I love you, dear father. What’s painful is realizing that there’s no way to let you know this, now that we’re separated by a barrier that cannot be breached nor crossed. I recall an old Native American proverb that says, “No river can return to its source, yet all rivers must have a beginning.” You are my beginning, and I can return to you at will and at whim—by means of memories, by way of remembering you. This is why I dream of you often: because I wish it and I want it—to return to my beginning and my source.
If you should read what I’ve written this wet morning of a stormy day, I hope you’d realize how much I miss you. You did not fail as a father. I was just a rascal and a fool. But I’ve changed so much I myself couldn’t recognize what I started as. I have been good, and done many good deeds to a good number of people. I remember the stories you told me, those distant mornings of love we spent together. Those stories were to dye and color each droplet of the waves that turned into my river wild.
I was an unruly white-water river in my youth but, by the grace of God, found direction, purpose, and meaning in the noble profession of teaching. You are an intrinsic and integral part of how I came to be by how you lived your life—good, honest, and clean—and I took your teachings to heart, hoping I’d be able to leave a legacy of my own, molded and patterned after yours.

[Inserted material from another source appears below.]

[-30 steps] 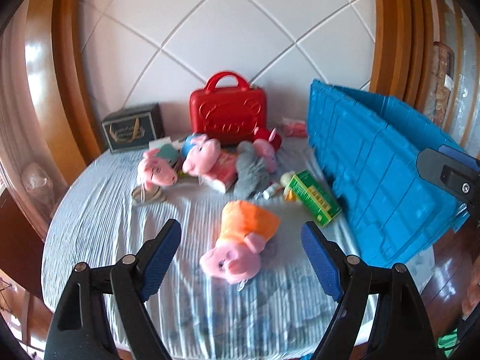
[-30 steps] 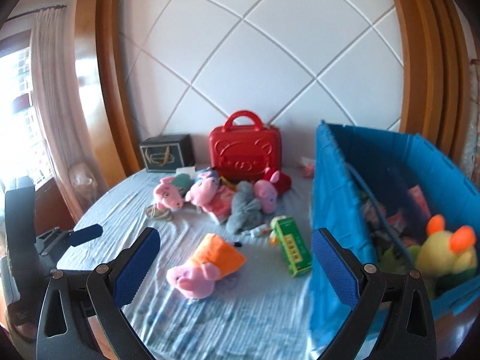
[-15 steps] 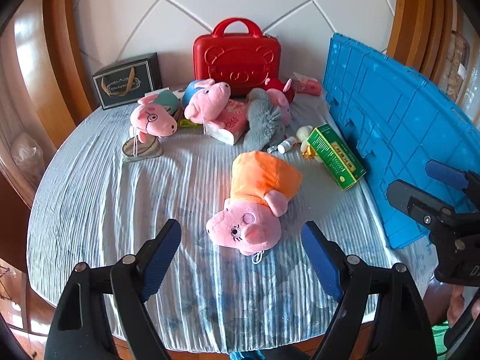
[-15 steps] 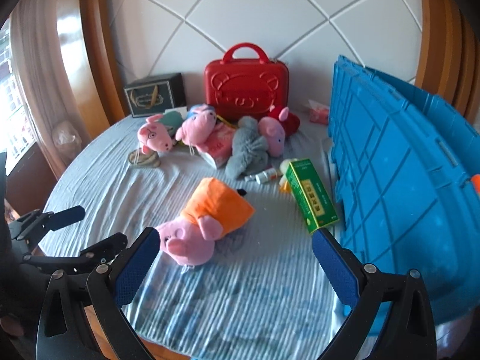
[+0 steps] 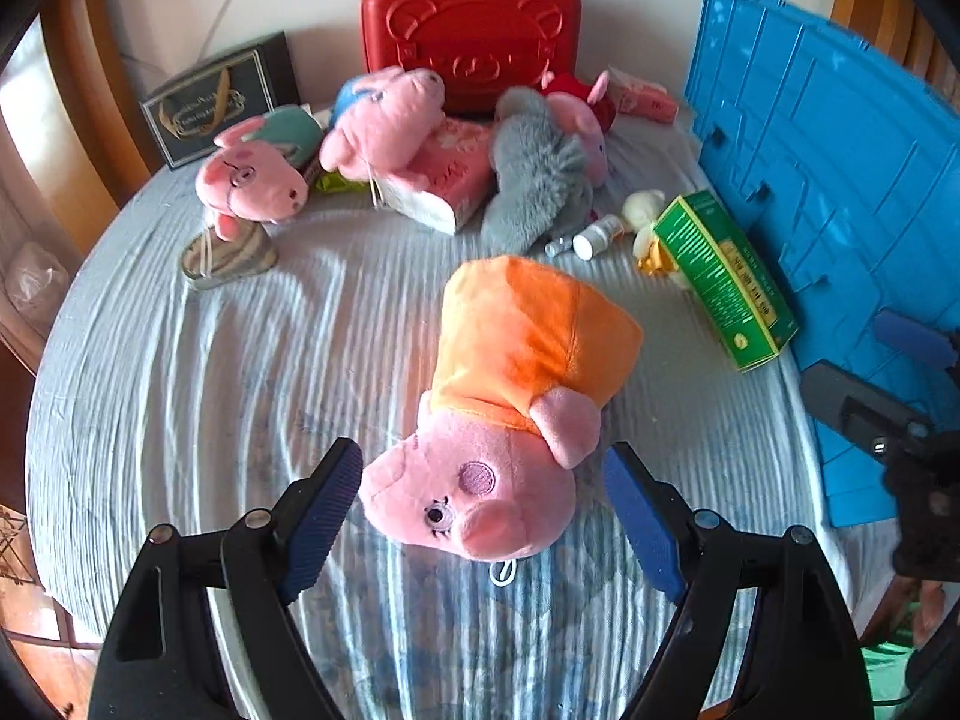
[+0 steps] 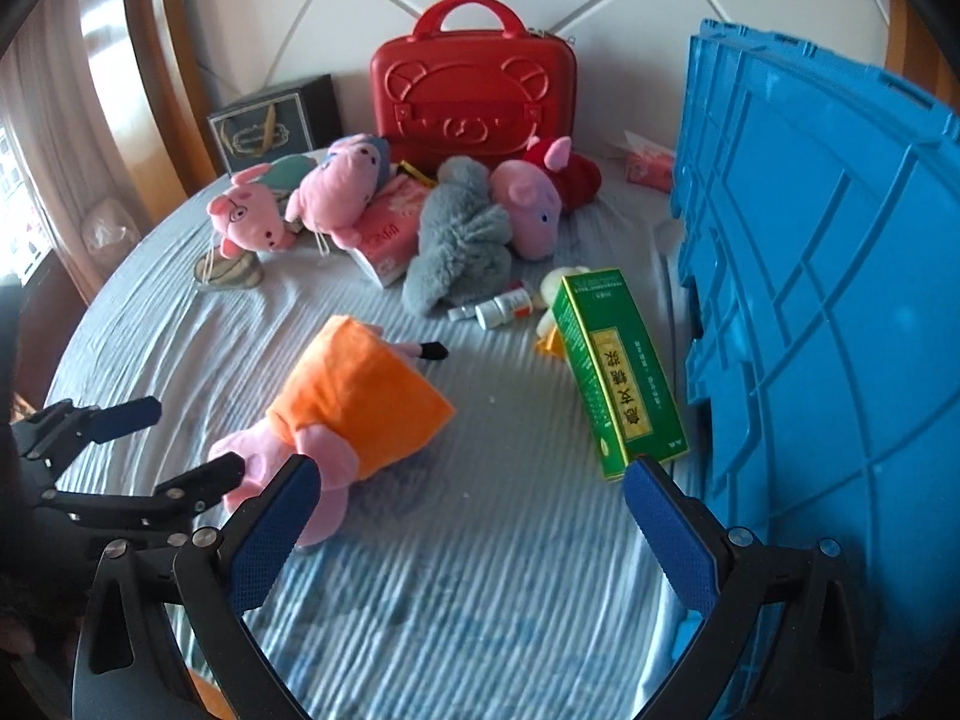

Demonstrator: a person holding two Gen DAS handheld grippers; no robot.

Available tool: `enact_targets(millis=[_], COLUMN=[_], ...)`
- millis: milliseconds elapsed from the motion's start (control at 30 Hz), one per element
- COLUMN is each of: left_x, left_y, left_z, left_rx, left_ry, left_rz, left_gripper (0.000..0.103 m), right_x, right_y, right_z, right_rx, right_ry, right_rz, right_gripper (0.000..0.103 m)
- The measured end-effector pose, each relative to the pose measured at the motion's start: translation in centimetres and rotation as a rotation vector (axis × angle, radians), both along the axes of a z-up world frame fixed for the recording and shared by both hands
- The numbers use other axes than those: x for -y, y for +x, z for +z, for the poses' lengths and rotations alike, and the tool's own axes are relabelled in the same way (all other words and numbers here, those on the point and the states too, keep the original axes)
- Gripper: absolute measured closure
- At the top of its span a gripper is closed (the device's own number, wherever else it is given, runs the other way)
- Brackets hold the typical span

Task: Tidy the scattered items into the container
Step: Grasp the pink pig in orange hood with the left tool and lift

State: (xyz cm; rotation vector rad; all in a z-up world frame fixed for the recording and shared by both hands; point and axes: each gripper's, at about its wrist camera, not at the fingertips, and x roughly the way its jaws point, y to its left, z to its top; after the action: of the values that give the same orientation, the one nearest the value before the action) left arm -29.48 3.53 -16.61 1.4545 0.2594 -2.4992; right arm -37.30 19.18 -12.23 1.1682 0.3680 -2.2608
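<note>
L gripper (image 5: pixel 483 483): I've got it low over the bed w/ jaws spread wide, nothing between the pads yet, blue pads either side of the pig plush's (image 5: pixel 510 396) head. Left pad looks just beside or touching the snout side, right pad just off the ear; can't tell actual contact from this angle. Reads to me as a pre-grasp straddle: jaws wide because the head is the bulkiest squeezable part and it points toward me, orange dress away. Plush lies on its side on the striped bedsheet (image 5: pixel 180 360), well apart from the rest of the clutter, so it's the easy first pick. R gripper (image 6: pixel 471 501): also spread, empty, hovering near the bed edge; green box (image 6: pixel 618 369) sits just ahead of its right pad, leaning by the blue crate (image 6: pixel 810 270). My guess is I'm parking R there as next-item standby, out of L's way. Crate stands at the right side of the bed, wall toward both cams, interior not visible now. Back cluster (other pig plushes, grey plush (image 6: pixel 459 240), small bottle (image 6: pixel 504 307)) untouched, in front of the red case (image 6: pixel 474 90). Most of the tidy left to do, I'd say.
</note>
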Motion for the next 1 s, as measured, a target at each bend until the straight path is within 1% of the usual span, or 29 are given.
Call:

I am here at the quay, awaiting embarkation, assailed by mixed feelings, the bitter and the sweet juxtaposing. I ask myself: Where did the clear waters of your brook take you? Where did your river go? Why did you roam and wander so much you got lost and mired in a desolate state of rue and regret?
I can already hear the sounds of the sea, the sea that is God—my Maker and Creator, my beginning and my end, my salvation—where my fetid muddy waters will at last be filtered, washed, and cleaned, drop by sinful drop. I believe in the possible redemption of human nature. There is hope. Always, there is hope.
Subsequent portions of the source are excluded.